Les vingt-quatre mortelles heures passées par Mme Blanche à mesurer l’étendue de son horrible malheur, le duc de Sairmeuse les avait employées à tempêter et à jurer à faire crouler les plafonds.

Lui non plus, il ne s’était pas couché.

Après des recherches inutiles aux environs, il était revenu à la grande galerie du château, et il l’arpentait d’un pied furieux.

Il tombait de lassitude, après un accès de colère qui avait duré une nuit et un jour, quand on lui apporta la lettre de son fils…

Elle était brève…

Martial ne donnait à son père aucune explication; il ne mentionnait même pas la rupture qu’il venait de signifier à sa femme.

«Je ne puis me rendre à Sairmeuse, Monsieur le duc, écrivait-il, et cependant, nous voir est de la dernière importance.

«Vous approuverez, je l’espère, mes déterminations, quand je vous aurai exposé les raisons qui les ont dictées.

«Venez donc à Montaignac, le plus tôt sera le mieux, je vous attends.»

S’il n’eût écouté que les suggestions de son impatience, le duc de Sairmeuse eût fait atteler à l’instant même, et se fût mis en route.

Mais pouvait-il, décemment, abandonner ainsi brusquement le marquis de Courtomieu, qui avait accepté son hospitalité, et Mme Blanche, la femme de son fils, en définitive.

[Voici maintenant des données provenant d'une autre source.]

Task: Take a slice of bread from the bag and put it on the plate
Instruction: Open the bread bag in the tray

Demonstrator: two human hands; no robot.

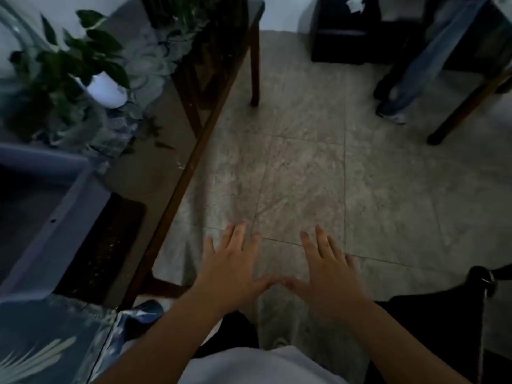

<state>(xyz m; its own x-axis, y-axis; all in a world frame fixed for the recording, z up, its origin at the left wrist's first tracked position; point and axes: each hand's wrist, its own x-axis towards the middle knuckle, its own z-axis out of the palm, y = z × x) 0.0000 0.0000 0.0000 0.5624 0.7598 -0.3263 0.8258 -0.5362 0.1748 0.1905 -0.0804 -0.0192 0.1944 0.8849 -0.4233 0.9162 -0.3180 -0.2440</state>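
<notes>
My left hand and my right hand are held out flat, palms down, over the tiled floor, fingers spread and thumbs nearly touching. Neither hand holds anything. No bread bag, bread slice or plate shows anywhere in the head view. The picture is dim.
A glass-topped wooden table runs along the left, bearing a potted plant in a white pot and a grey tray-like box. Another person's legs in jeans stand at the upper right beside a wooden table leg. A dark chair sits lower right.
</notes>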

S’il eût pu les voir encore, leur parler, les prévenir…

Il l’essaya en vain… Mme Blanche s’était enfermée et refusait d’ouvrir; le marquis s’était mis au lit, avait envoyé chercher un médecin qui l’avait saigné, et il se déclarait à la mort.

Le duc de Sairmeuse se résigna donc à une nuit encore d’incertitudes, vraiment intolérables, pour un caractère comme le sien.

– Attendons, se disait-il, demain à l’issue du déjeuner, je saurai bien trouver un prétexte pour m’esquiver quelques heures sans dire que je vais rejoindre Martial…

Il n’eut pas cette peine…

Le lendemain, sur les neuf heures du matin, comme il finissait de s’habiller, on vint lui annoncer que M. de Courtomieu et sa fille l’attendaient au salon.

Surpris, il se hâta de descendre.

Quand il entra, le marquis de Courtomieu, qui était assis dans un fauteuil, se dressa tout d’une pièce, s’appuyant sur l’épaule de tante Médie…

Et Mme Blanche s’avança d’un pas raide, pâle et défaite, autant que si on lui eût tiré des veines la dernière goutte de sang.

– Nous partons, monsieur le duc, dit-elle froidement, et nous venons vous faire nos adieux.

– Comment, vous partez, vous ne voulez pas…

D’un geste doux la jeune femme l’interrompit, et tirant de son corsage la lettre de rupture, elle la tendit à M. de Sairmeuse en disant:

– Veuillez prendre connaissance de ceci, monsieur le duc.

D’un seul coup d’œil il lut, et son saisissement fut tel qu’il ne trouva même pas un juron.